_WHAT YOU ARE ASKED TO DO_
Each line of the data must be written out again verbatim; no image belongs in the copy.

_DATASET SECTION_
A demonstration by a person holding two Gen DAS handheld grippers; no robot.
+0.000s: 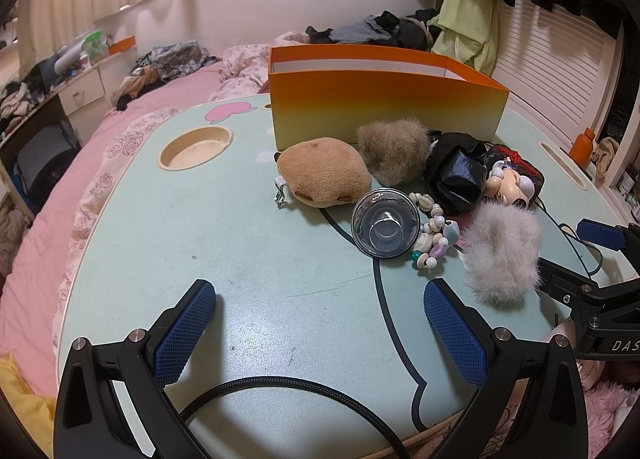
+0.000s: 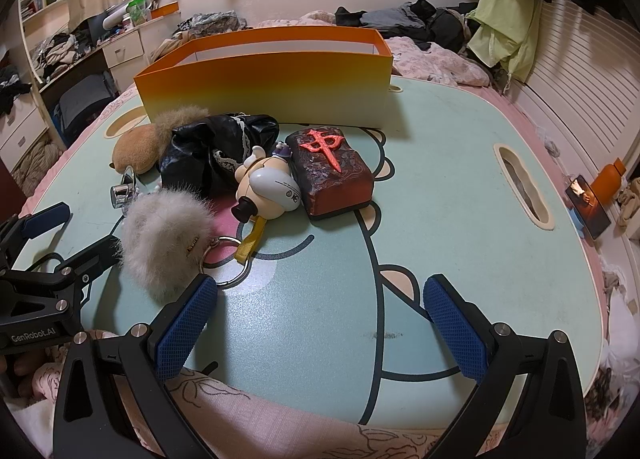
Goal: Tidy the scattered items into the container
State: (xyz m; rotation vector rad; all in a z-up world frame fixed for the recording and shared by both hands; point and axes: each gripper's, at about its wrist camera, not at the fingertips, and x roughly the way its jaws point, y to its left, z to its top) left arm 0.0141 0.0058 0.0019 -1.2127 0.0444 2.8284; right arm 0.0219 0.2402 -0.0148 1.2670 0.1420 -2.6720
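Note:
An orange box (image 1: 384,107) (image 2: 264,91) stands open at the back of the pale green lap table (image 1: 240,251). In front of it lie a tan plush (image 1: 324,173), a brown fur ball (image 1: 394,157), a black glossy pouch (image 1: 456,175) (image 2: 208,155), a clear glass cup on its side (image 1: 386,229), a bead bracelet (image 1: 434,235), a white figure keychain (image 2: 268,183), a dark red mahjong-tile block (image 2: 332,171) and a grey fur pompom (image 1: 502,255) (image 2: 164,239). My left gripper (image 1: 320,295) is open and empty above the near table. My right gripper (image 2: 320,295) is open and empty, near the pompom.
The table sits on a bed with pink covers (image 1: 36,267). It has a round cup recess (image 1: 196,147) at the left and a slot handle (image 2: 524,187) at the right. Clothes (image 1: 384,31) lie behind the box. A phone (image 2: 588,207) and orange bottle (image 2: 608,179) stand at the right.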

_RESPONSE TO THE EXERCISE_
A demonstration by a person holding two Gen DAS handheld grippers; no robot.
+0.000s: 
+0.000s: 
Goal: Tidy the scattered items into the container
State: (xyz m; rotation vector rad; all in a z-up world frame fixed for the recording and shared by both hands; point and axes: each gripper's, at about its wrist camera, not at the fingertips, and x roughly the way its jaws point, y to its left, z to its top) left arm 0.0141 0.0058 0.0019 -1.2127 0.0444 2.8284; right arm 0.0219 0.2402 -0.0148 1.2670 0.1420 -2.6720
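Note:
An orange box (image 1: 384,107) (image 2: 264,91) stands open at the back of the pale green lap table (image 1: 240,251). In front of it lie a tan plush (image 1: 324,173), a brown fur ball (image 1: 394,157), a black glossy pouch (image 1: 456,175) (image 2: 208,155), a clear glass cup on its side (image 1: 386,229), a bead bracelet (image 1: 434,235), a white figure keychain (image 2: 268,183), a dark red mahjong-tile block (image 2: 332,171) and a grey fur pompom (image 1: 502,255) (image 2: 164,239). My left gripper (image 1: 320,295) is open and empty above the near table. My right gripper (image 2: 320,295) is open and empty, near the pompom.
The table sits on a bed with pink covers (image 1: 36,267). It has a round cup recess (image 1: 196,147) at the left and a slot handle (image 2: 524,187) at the right. Clothes (image 1: 384,31) lie behind the box. A phone (image 2: 588,207) and orange bottle (image 2: 608,179) stand at the right.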

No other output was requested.